Единственное, что мешало Архилоху в полной мере наслаждаться императорской кухней и букетом вина, это недоумение. Он никак не мог понять отчего он оказался здесь и для чего понадобился императору. Компания за столом собралась самая пестрая, от хорошо известных ему императора, вождя флота, некоторых легатов и преторов флота и пары навархов, до абсолютно незнакомых центурионов и даже парочки азиатов.
Марк Красс, сидевший во главе стола, дождался, когда слуги уберут со стола остатки блюд. А затем разнесут всем гостям сладости и небольшие чаши с вином, предупреждая, что следует подождать слова императора.
— Мои гости! — громко сказал он, привычно, словно на заседании суда нпарягая голос. Впрочем, акустика в зале оказалось хорошей, и гости хорошо расслышали произнесенные им слова. — В одной далекой стране, о которой мне недавно довелось прочесть, есть понравившийся мне обычай. Который, как я посчитал, обязательно нужно ввести и в Риме. Наиболее отличившиеся на поле брани воины и матросы составляют почетное сообщество, именуемое, к моему удивлению, почти совершенно по-римски, «Орденом». Слово очень похожее на наше слово «ordo (порядок)» и с моей точки зрения наилучшим образом характеризует главную цель армии и флота — защиту государственного порядка от врагов. Лучшие же воины являются и лучшим защитниками порядка против варварского хаоса. Такое сообщество, подумал я, очень нужно Римской республике, римским легионам и римскому флоту. Я обратился к жреческой коллегии, которая принесла необходимые жертвы, провела гадания и рассмотрели полученные знамения… — гости невольно зашумели, и Красс помолчал несколько мгновений, пережидая, пока все успокоятся. — После получения благословения богов, я созвал заседание Сената и сегодня был принят сенатусконсультум (постановление) об учреждении Ордена Боевого Братства. Теперь я объявляю вам, что с нынешнего дня вы все награждаетесь возможностью вступлением в этот Орден. Каждому из будет вручен знак «орденского братства» одной из трех степеней — брат, старший брат, наставник. Великим наставником ордена по постановлению Сената являюсь лично я и каждый согласившийся вступить в орден приносит мне присягу перед лицом покровителя ордена Марса Сильного! Dixi*, — Красс поднял вверх кубок и все, как один, повторили его жест.
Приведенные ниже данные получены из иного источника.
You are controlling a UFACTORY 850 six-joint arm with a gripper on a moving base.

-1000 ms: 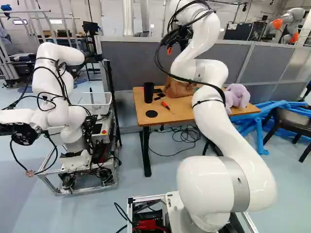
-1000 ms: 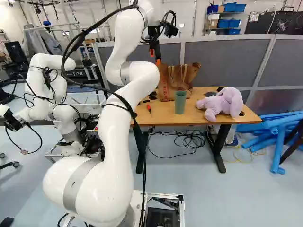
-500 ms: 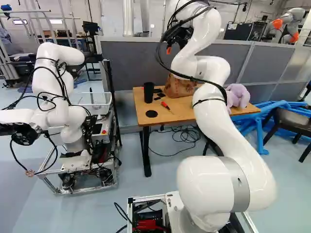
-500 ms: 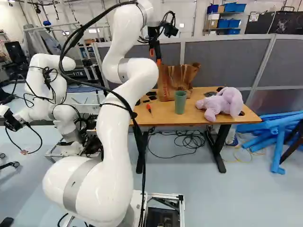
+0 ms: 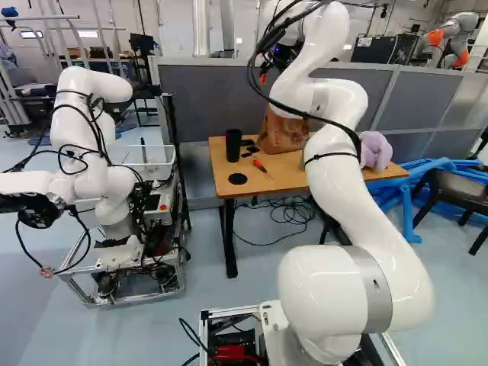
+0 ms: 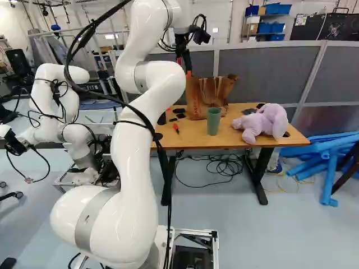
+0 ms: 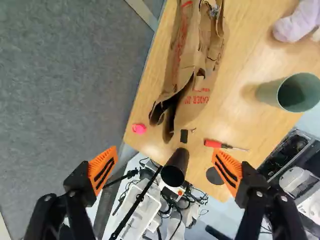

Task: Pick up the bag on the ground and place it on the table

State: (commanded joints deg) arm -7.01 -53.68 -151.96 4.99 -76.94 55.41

* Magister — учитель, наставник.
Марс Сильный — Mars Valesius.
Dixi — Я сказал, я закончил речь.
Напомню, что время ночью римляне
делили на 12 часов,
с начала ночи и до утра,
и на 4 стражи
по 3 часа в каждой.
Церемония принятия в орден затянулась до конца первой стражи*. Первыми ушли в соседний зал двенадцать наставников, среди которых Архилох с гордостью заметил Луция Лонгина и двух преторов флота — Луция Геллия и Децима Брута. Затем, когда они вернулись, в Зал Принятия Присяги ушли полторы дюжины старших братьев, в числе которых неожиданно для него оказался и сам Архилох. Присягу они зачитали хором.
— Перед лицом Марса Сильного, во имя славы Рима, да храянят его Юпитер и Квирин, я, наварх римского флота Архилох клянусь хранить верность Ордену Боевого Братства и его старшему наставнику Марку Лицинию Крассу, а также тому, кто, если будет на то воля богов, сменит его. Я клянусь хранить доверенные мне тайны, выполнять решения Старшего Наставника Ордена, поддерживать всегда и во всем братьев по Ордену и с гордостью нести звание орденского Брата… Если же я предам эту клятву, да постигнет меня жестокая кара богов на земле, в небесах и на море, в жизни и после смерти!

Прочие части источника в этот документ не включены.